»»

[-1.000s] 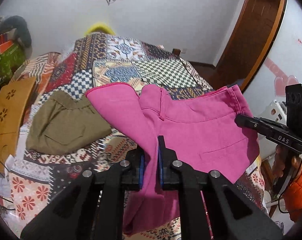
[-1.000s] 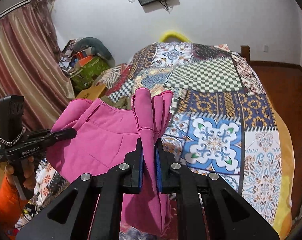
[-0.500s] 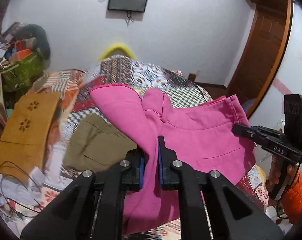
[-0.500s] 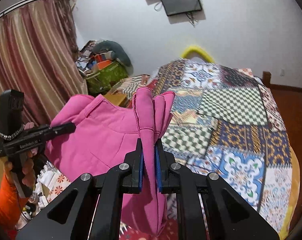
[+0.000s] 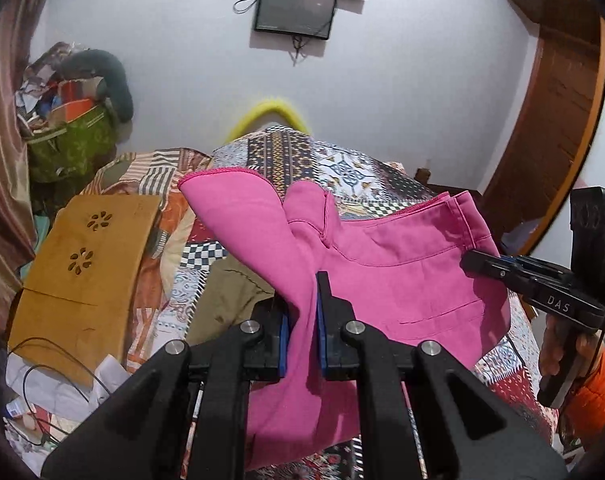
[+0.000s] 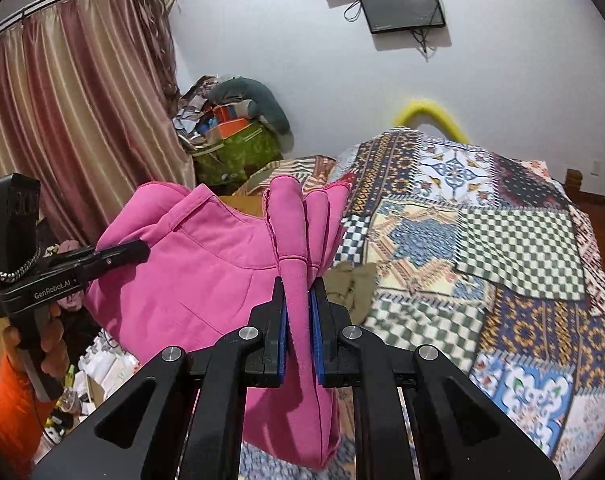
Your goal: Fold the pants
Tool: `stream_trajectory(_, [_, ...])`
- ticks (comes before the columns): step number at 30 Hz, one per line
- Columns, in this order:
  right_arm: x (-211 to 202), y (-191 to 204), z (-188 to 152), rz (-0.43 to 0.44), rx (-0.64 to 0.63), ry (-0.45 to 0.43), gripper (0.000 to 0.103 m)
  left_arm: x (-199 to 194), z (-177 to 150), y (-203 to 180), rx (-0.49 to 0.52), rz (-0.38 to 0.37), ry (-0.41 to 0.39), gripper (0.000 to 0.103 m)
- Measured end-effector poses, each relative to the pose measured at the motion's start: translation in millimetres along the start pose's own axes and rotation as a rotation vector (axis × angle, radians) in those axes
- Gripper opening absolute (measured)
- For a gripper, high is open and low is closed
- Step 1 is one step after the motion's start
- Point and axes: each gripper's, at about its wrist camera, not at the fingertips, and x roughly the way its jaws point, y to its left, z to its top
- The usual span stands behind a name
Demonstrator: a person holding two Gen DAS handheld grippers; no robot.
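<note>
Pink pants (image 5: pixel 402 264) are held clear of the bed (image 6: pixel 482 248), stretched between the two grippers, with loose cloth hanging below both. Left gripper (image 5: pixel 302 320): fingers narrow, clamped on a bunched fold of the pink fabric at 6 o'clock in the left wrist view. Right gripper (image 6: pixel 300 320): fingers likewise narrow, pinching a gathered, pleated edge of the same garment at 6 o'clock in the right wrist view. Judgement: gripping two separated points along one edge lets the garment hang flat under its own weight, so that it can be laid on the patchwork bedspread without creases; the fold itself does not appear made yet. An olive garment (image 5: pixel 230 300) lies on the bed beneath the lifted pants, near 7 o'clock of the left view; it could get caught under the pants when they are laid down. A tan board with flower cut-outs (image 5: pixel 86 276) sits at 9 o'clock. Readable writing: "DAS" on the right gripper body as seen at 3 o'clock from the left camera; "GenRobot.AI" on the left gripper body at 9 o'clock from the right camera. An orange sleeve (image 6: pixel 10 412) shows below it.
</note>
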Motion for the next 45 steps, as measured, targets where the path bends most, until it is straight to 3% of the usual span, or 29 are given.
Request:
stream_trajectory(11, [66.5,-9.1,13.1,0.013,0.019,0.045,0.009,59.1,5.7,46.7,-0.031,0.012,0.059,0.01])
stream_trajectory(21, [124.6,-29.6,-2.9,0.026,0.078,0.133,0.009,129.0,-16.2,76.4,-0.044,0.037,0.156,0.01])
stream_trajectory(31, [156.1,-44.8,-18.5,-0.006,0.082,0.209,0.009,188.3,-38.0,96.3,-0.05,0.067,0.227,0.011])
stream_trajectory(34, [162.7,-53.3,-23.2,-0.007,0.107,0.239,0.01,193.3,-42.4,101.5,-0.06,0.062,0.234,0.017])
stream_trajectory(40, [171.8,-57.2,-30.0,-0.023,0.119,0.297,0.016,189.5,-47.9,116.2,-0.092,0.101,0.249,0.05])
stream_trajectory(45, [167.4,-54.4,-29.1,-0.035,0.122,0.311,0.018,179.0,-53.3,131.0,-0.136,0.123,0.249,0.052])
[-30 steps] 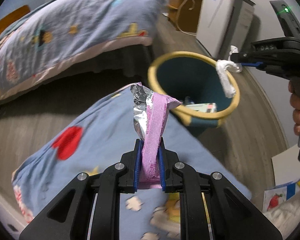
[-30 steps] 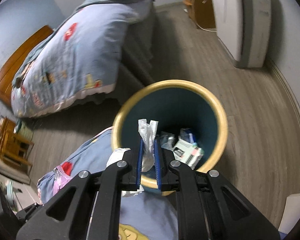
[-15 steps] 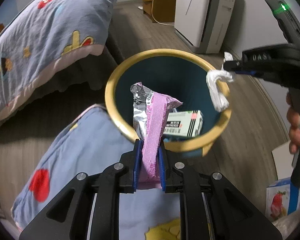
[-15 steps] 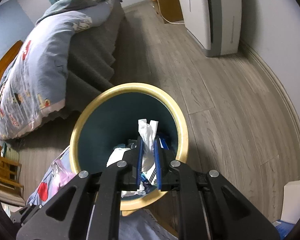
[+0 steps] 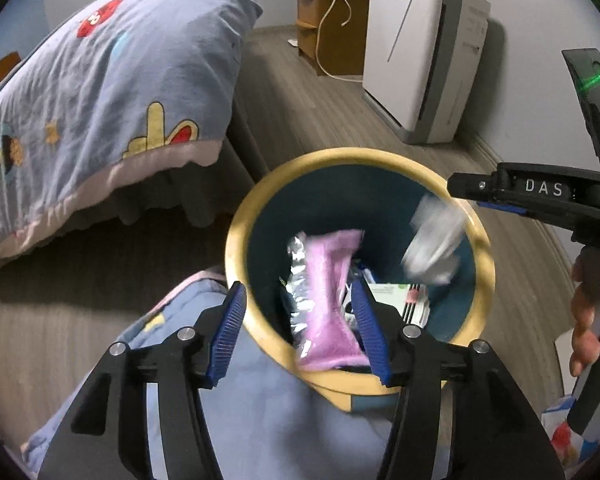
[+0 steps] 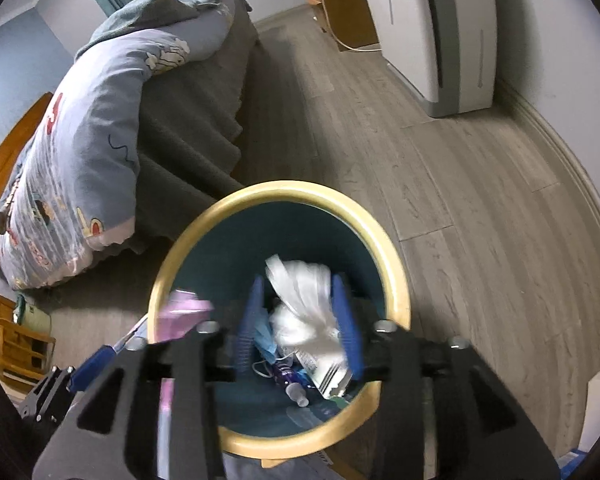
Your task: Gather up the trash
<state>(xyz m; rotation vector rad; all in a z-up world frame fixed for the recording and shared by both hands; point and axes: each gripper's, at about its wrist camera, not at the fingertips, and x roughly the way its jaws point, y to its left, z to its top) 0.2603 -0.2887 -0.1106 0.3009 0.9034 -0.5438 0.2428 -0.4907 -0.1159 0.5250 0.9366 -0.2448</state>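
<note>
A round bin with a yellow rim (image 5: 256,200) and dark teal inside stands on the floor; it also shows in the right wrist view (image 6: 392,264). My left gripper (image 5: 300,320) is open over its near rim, and a pink foil wrapper (image 5: 328,292) is loose between the fingers, dropping into the bin. My right gripper (image 6: 300,320) is open above the bin, and a white crumpled tissue (image 6: 304,304) falls between its fingers; it is blurred in the left wrist view (image 5: 434,244). Boxes and other trash lie at the bin's bottom (image 6: 296,380).
A bed with a blue cartoon quilt (image 5: 100,92) is at the left, and a blue quilt (image 5: 280,420) lies under my left gripper. A white air purifier (image 5: 424,52) and a wooden cabinet (image 5: 332,20) stand by the far wall. Wood floor (image 6: 480,200) surrounds the bin.
Both grippers moved over the bin and opened. The pink wrapper and the white tissue have come loose and are falling into the bin.
</note>
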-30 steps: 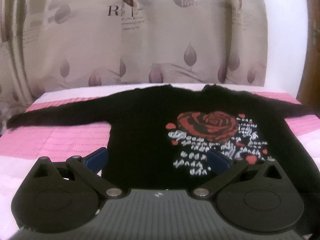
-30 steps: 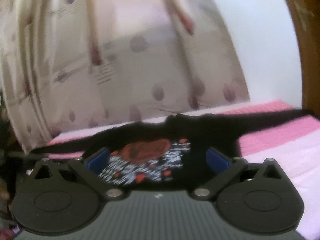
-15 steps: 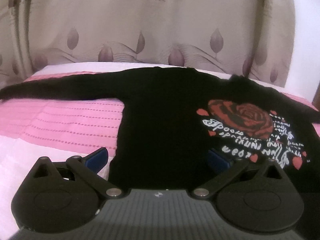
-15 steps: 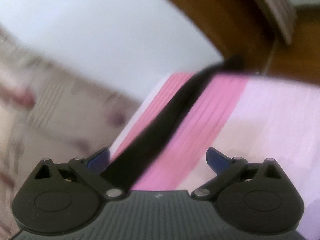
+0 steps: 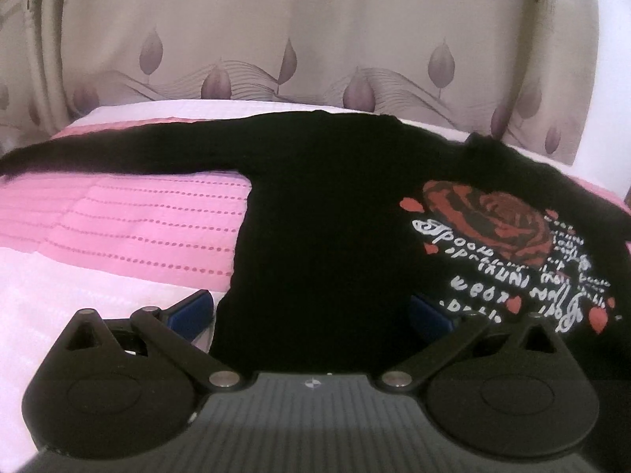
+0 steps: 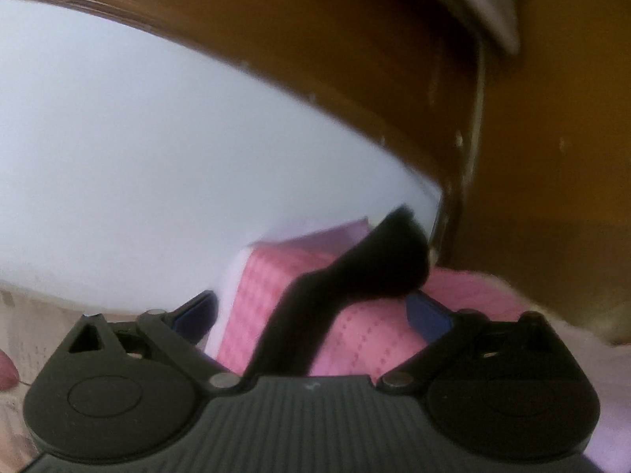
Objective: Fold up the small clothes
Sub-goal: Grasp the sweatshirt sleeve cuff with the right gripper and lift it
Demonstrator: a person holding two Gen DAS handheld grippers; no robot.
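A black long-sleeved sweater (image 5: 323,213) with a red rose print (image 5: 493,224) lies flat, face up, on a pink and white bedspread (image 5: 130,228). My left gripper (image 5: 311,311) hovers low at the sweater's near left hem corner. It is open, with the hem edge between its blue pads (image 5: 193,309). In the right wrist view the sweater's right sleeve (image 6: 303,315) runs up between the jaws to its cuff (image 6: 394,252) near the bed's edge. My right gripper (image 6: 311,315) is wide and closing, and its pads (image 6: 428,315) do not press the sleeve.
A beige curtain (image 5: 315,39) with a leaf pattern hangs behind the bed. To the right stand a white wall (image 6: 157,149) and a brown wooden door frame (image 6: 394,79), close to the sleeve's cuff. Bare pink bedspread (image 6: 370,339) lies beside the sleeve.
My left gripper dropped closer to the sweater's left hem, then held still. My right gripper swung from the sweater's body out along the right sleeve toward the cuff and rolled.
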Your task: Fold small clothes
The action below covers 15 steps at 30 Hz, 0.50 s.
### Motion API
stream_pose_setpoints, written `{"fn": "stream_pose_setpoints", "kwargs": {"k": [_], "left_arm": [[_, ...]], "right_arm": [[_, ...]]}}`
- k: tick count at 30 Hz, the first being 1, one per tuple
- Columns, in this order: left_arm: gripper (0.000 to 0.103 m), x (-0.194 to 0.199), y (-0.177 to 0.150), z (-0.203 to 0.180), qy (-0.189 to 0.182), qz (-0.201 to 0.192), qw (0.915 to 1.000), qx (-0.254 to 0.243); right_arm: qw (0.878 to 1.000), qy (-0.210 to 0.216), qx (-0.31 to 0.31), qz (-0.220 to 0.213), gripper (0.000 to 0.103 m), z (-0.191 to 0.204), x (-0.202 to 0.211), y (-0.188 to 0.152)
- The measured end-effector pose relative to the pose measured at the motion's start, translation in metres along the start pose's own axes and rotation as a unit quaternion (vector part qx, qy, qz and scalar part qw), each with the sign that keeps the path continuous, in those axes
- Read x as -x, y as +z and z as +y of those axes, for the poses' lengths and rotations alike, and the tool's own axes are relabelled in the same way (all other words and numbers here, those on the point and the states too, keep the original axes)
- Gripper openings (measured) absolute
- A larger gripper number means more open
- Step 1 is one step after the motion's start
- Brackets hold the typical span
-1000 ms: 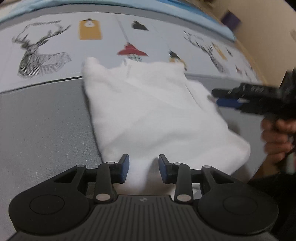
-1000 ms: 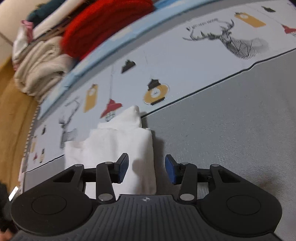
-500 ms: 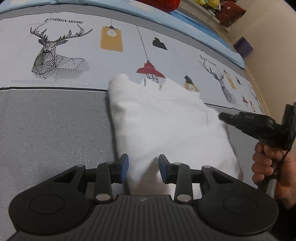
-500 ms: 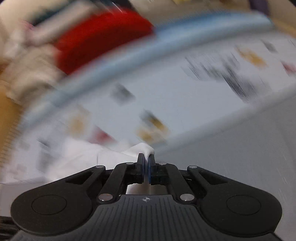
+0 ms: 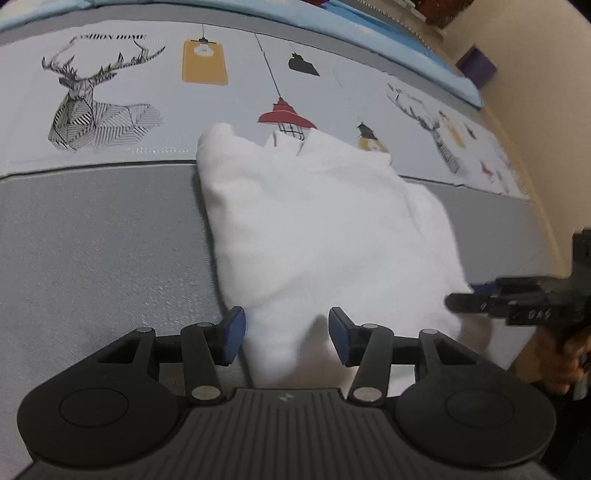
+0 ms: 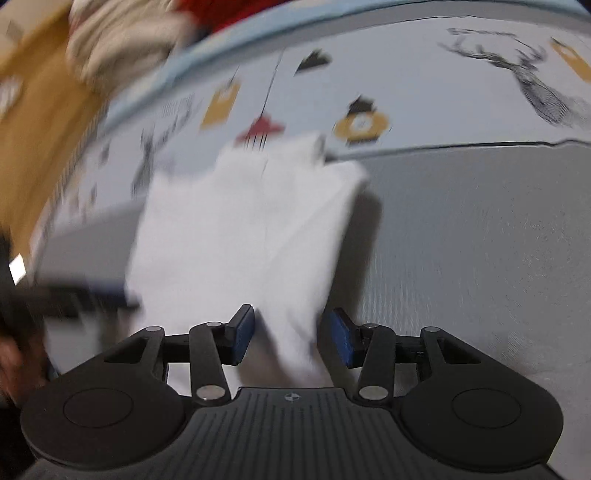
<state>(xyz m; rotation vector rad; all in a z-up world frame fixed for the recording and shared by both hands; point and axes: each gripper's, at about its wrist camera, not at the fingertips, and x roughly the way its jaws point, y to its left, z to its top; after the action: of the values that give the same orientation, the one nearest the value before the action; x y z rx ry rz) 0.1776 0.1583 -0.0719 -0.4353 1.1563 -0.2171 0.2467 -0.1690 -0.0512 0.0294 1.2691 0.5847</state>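
A small white garment (image 5: 317, 229) lies folded on the grey and printed mat, its collar end toward the printed strip. My left gripper (image 5: 286, 334) is open, with the garment's near edge between its blue pads, not pinched. In the left wrist view the right gripper (image 5: 458, 302) reaches in from the right at the garment's near right corner. In the right wrist view the same garment (image 6: 243, 229) lies ahead. My right gripper (image 6: 290, 338) is open over its near edge. The left gripper (image 6: 110, 291) shows blurred at the left.
The mat has a grey near half (image 5: 92, 251) and a pale printed far half with deer (image 5: 92, 110) and lamps. A blue border (image 5: 406, 51) runs along the far edge. A pile of red and beige clothes (image 6: 140, 26) lies beyond the mat.
My right gripper was shut half a second ago and is now open. It has moved from the garment's far side back to its near edge. The left gripper stayed open at the near edge.
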Motion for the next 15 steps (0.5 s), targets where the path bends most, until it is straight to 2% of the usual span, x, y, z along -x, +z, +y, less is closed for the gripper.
{"fn": "stream_pose_setpoints", "kwargs": {"k": [1,3,6,9,11,13,15], "left_arm": [[0.056,-0.003,-0.001,0.0,0.002,0.005,1.0,-0.001],[0.057,-0.009,-0.004,-0.003,0.014,0.02,0.9996,-0.014],[0.068,-0.017,-0.006,-0.002,0.025,0.04,0.9986,-0.024],[0.069,-0.015,-0.004,0.001,0.025,0.041,0.9986,-0.019],[0.068,-0.012,0.002,0.007,0.029,0.024,0.9993,-0.002],[0.067,-0.007,0.009,0.018,0.024,-0.007,0.9988,0.042],[0.067,-0.007,0.014,0.031,0.001,-0.022,0.9952,0.096]], "right_arm": [[1.0,0.006,0.0,0.002,0.033,0.001,0.003,-0.004],[1.0,0.03,-0.006,-0.002,0.016,-0.004,0.011,-0.008],[1.0,0.031,-0.001,0.003,0.012,-0.013,0.014,-0.013],[1.0,0.0,-0.005,0.028,0.012,-0.019,0.005,-0.012],[1.0,0.003,-0.013,0.007,0.014,-0.018,0.012,-0.008],[0.999,0.001,-0.026,-0.03,0.035,-0.018,0.021,-0.001],[0.997,0.003,-0.045,-0.069,0.051,-0.019,0.027,0.006]]}}
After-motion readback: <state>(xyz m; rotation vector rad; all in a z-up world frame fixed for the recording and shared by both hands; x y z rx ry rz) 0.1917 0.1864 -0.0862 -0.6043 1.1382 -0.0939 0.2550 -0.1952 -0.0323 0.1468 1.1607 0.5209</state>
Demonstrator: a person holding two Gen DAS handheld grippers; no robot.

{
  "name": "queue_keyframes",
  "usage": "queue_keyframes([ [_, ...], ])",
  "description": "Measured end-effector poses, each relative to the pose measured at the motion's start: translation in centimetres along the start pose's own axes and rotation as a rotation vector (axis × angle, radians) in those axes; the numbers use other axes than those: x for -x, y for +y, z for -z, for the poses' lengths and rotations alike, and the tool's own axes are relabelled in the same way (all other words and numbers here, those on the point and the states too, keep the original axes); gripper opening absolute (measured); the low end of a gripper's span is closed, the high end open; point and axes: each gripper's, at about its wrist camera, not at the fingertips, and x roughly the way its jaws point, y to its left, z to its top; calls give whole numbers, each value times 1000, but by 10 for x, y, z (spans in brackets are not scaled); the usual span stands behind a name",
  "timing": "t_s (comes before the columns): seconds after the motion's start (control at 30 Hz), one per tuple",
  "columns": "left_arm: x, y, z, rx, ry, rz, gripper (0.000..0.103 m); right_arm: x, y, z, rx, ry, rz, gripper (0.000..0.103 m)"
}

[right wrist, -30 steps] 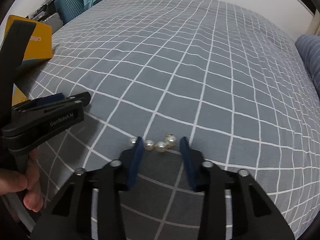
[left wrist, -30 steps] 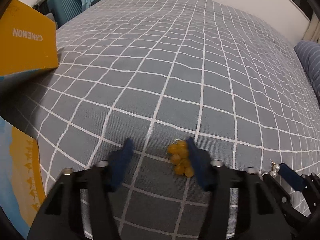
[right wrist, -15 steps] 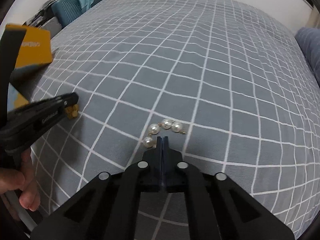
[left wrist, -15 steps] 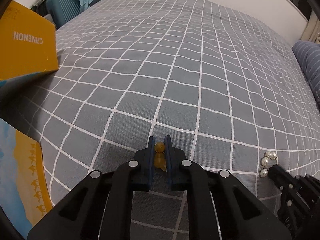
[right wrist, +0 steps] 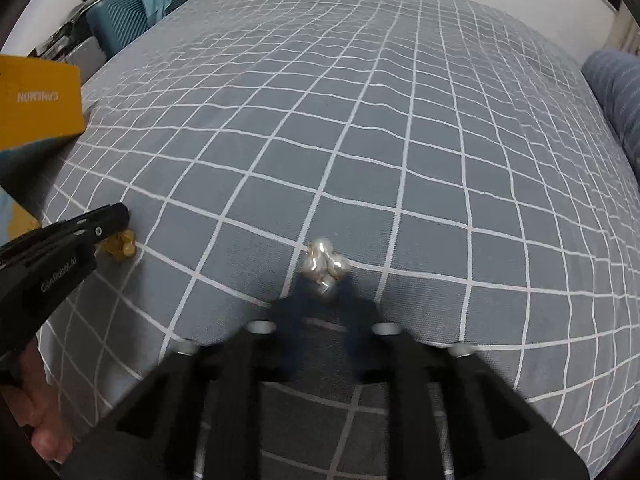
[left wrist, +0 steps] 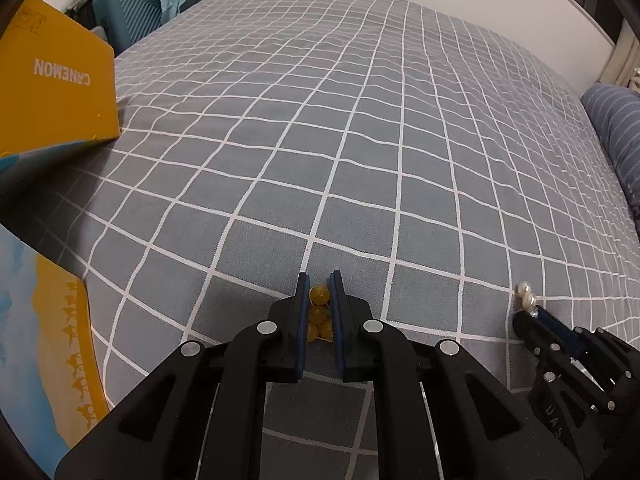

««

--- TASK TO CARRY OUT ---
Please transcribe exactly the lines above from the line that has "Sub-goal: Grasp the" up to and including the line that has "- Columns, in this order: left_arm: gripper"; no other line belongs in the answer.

--- SOLUTION ---
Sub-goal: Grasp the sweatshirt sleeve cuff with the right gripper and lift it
Demonstrator: a person holding two Gen DAS handheld grippers; no robot.
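A black long-sleeved sweater (image 5: 323,213) with a red rose print (image 5: 493,224) lies flat, face up, on a pink and white bedspread (image 5: 130,228). My left gripper (image 5: 311,311) hovers low at the sweater's near left hem corner. It is open, with the hem edge between its blue pads (image 5: 193,309). In the right wrist view the sweater's right sleeve (image 6: 303,315) runs up between the jaws to its cuff (image 6: 394,252) near the bed's edge. My right gripper (image 6: 311,315) is wide and closing, and its pads (image 6: 428,315) do not press the sleeve.
A beige curtain (image 5: 315,39) with a leaf pattern hangs behind the bed. To the right stand a white wall (image 6: 157,149) and a brown wooden door frame (image 6: 394,79), close to the sleeve's cuff. Bare pink bedspread (image 6: 370,339) lies beside the sleeve.
My left gripper dropped closer to the sweater's left hem, then held still. My right gripper swung from the sweater's body out along the right sleeve toward the cuff and rolled.
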Your task: Fold small clothes
The action below covers 15 steps at 30 Hz, 0.50 s.
### Motion API
stream_pose_setpoints, written `{"fn": "stream_pose_setpoints", "kwargs": {"k": [_], "left_arm": [[_, ...]], "right_arm": [[_, ...]]}}`
- k: tick count at 30 Hz, the first being 1, one per tuple
- Columns, in this order: left_arm: gripper (0.000 to 0.103 m), x (-0.194 to 0.199), y (-0.177 to 0.150), z (-0.203 to 0.180), qy (-0.189 to 0.182), qz (-0.201 to 0.192), qw (0.915 to 1.000), qx (-0.254 to 0.243); right_arm: qw (0.878 to 1.000), qy (-0.210 to 0.216), qx (-0.31 to 0.31), qz (-0.220 to 0.213), gripper (0.000 to 0.103 m), z (-0.191 to 0.204), x (-0.202 to 0.211), y (-0.188 to 0.152)

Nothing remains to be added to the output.